Collected data:
□ □ □ □ □ □ □
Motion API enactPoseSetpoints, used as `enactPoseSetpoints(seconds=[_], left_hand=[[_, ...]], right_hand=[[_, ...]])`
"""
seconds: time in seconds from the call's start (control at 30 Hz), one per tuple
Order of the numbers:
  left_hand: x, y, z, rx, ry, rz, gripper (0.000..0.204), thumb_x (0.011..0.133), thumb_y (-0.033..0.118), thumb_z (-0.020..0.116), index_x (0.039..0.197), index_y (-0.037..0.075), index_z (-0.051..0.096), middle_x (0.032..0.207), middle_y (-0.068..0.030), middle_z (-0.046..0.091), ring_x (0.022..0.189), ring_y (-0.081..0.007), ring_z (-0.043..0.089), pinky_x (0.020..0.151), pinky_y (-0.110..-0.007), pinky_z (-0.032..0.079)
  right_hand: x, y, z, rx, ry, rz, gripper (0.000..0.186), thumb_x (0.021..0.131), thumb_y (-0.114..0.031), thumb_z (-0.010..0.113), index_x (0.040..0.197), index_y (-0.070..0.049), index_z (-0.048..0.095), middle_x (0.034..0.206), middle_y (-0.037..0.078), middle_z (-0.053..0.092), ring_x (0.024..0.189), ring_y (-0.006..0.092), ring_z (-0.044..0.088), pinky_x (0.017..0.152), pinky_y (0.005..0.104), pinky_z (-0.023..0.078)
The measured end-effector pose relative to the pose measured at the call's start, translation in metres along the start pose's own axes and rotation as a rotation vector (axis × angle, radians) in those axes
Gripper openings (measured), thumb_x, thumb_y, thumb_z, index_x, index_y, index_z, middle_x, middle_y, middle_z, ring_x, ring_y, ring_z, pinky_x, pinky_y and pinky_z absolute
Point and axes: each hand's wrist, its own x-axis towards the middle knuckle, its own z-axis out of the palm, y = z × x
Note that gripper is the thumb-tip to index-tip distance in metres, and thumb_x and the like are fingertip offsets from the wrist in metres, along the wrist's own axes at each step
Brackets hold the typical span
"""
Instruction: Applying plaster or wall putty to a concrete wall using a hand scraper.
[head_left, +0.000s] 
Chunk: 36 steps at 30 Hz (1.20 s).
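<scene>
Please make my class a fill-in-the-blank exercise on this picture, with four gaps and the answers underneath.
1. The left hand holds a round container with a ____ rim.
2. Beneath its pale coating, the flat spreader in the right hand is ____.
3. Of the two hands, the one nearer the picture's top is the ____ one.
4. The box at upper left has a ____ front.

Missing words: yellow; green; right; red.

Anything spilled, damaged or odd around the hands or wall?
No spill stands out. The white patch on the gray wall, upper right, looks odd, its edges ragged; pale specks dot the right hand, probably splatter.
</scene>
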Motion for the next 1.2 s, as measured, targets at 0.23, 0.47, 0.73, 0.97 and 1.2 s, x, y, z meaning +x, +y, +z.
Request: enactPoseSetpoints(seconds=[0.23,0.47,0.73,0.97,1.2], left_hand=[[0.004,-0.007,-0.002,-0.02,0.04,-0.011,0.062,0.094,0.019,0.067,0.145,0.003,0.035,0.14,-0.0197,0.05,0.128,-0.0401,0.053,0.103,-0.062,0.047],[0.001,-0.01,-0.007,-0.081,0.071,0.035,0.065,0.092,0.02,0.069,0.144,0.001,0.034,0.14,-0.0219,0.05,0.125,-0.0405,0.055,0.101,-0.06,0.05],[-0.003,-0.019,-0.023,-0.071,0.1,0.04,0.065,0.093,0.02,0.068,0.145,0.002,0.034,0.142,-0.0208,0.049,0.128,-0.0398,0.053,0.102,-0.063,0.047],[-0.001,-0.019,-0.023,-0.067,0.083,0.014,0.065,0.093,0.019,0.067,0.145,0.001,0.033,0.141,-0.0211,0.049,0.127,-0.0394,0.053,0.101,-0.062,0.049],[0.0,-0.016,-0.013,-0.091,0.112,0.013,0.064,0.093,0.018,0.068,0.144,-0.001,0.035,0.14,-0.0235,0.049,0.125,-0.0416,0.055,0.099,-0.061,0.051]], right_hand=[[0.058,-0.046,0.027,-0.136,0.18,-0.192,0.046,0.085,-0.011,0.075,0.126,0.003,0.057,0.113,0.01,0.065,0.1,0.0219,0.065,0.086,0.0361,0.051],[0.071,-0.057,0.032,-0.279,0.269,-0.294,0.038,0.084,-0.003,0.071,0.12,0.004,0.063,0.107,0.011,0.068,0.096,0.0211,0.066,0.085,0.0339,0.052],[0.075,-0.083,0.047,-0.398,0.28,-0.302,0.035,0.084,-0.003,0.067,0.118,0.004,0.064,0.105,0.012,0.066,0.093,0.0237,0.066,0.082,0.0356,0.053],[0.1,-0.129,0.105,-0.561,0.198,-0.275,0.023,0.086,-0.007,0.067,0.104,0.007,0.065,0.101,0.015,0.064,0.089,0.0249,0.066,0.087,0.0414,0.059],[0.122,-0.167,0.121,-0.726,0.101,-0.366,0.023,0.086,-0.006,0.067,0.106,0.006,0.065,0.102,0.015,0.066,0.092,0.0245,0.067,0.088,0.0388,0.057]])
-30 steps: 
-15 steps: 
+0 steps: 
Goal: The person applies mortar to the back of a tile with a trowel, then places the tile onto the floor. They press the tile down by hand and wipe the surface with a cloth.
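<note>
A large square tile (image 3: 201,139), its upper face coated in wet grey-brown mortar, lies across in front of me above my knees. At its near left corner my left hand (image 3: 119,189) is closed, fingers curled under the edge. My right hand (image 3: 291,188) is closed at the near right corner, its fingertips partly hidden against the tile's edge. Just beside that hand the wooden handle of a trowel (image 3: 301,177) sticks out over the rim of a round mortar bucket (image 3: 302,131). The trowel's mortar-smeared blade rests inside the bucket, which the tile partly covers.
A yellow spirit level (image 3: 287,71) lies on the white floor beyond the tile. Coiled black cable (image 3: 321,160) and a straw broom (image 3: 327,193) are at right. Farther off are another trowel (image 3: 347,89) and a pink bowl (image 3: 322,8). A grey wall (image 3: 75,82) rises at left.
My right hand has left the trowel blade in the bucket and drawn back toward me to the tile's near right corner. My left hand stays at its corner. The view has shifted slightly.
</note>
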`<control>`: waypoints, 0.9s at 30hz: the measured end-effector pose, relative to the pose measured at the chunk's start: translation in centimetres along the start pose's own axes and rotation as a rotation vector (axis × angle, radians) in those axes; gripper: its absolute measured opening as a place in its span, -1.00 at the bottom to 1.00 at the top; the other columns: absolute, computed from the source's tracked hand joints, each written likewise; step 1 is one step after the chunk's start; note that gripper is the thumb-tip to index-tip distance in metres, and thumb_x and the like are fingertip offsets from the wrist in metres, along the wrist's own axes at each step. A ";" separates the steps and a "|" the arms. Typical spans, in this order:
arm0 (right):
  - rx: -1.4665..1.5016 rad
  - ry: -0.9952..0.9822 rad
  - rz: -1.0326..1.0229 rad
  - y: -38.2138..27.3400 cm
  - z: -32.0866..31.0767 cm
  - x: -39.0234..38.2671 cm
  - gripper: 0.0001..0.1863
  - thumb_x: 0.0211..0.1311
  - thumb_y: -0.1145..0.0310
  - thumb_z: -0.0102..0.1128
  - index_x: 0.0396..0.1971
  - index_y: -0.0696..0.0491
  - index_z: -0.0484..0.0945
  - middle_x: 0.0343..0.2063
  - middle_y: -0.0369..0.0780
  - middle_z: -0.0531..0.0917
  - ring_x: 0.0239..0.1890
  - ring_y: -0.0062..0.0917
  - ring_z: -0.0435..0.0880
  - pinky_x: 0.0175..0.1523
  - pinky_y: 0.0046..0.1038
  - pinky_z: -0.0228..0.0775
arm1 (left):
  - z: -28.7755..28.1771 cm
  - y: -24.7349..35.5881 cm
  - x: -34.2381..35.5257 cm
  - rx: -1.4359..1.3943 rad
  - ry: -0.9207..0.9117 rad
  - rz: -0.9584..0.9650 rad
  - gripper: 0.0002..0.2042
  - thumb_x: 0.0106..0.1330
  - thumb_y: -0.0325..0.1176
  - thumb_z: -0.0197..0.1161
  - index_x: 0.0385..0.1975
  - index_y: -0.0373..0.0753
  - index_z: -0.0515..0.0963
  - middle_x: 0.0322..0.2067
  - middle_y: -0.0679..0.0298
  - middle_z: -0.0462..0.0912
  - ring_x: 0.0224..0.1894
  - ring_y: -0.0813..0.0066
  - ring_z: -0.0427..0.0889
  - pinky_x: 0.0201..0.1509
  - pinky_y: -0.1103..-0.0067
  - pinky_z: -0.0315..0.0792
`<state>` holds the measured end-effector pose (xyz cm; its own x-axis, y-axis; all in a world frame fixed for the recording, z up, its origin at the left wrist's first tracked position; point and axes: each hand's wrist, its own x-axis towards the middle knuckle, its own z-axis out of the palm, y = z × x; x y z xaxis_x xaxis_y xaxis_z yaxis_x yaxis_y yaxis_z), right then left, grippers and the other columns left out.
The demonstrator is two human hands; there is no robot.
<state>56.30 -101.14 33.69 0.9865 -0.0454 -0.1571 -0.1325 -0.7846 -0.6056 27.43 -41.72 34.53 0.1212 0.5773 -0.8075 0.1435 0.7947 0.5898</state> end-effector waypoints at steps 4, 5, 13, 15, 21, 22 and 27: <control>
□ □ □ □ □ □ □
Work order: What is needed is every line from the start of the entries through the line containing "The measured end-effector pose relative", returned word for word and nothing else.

Task answer:
Motion API enactPoseSetpoints, used as `enactPoseSetpoints(seconds=[_], left_hand=[[_, ...]], right_hand=[[_, ...]])`
"""
seconds: time in seconds from the call's start (control at 30 Hz), one per tuple
Order of the numbers:
  left_hand: x, y, z, rx, ry, rz, gripper (0.000..0.204), thumb_x (0.011..0.133), thumb_y (-0.033..0.118), thumb_z (-0.020..0.116), index_x (0.039..0.197), index_y (-0.037..0.075), index_z (-0.051..0.096), middle_x (0.032..0.207), middle_y (-0.068..0.030), middle_z (-0.046..0.091), ring_x (0.022..0.189), ring_y (-0.081..0.007), ring_z (-0.043..0.089), pinky_x (0.020..0.151), pinky_y (-0.110..-0.007), pinky_z (-0.032..0.079)
  right_hand: x, y, z, rx, ry, rz, gripper (0.000..0.186), thumb_x (0.021..0.131), thumb_y (-0.114..0.031), thumb_z (-0.010..0.113), index_x (0.040..0.197), index_y (-0.070..0.049), index_z (-0.048..0.095), middle_x (0.034..0.206), middle_y (-0.037..0.078), middle_z (-0.053..0.092), ring_x (0.024..0.189), ring_y (-0.006..0.092), ring_z (-0.044..0.088), pinky_x (0.017..0.152), pinky_y (0.005..0.104), pinky_z (-0.023..0.078)
The measured end-effector pose relative to the pose measured at the call's start, translation in metres along the start pose's own axes and rotation as a rotation vector (axis × angle, radians) in those axes

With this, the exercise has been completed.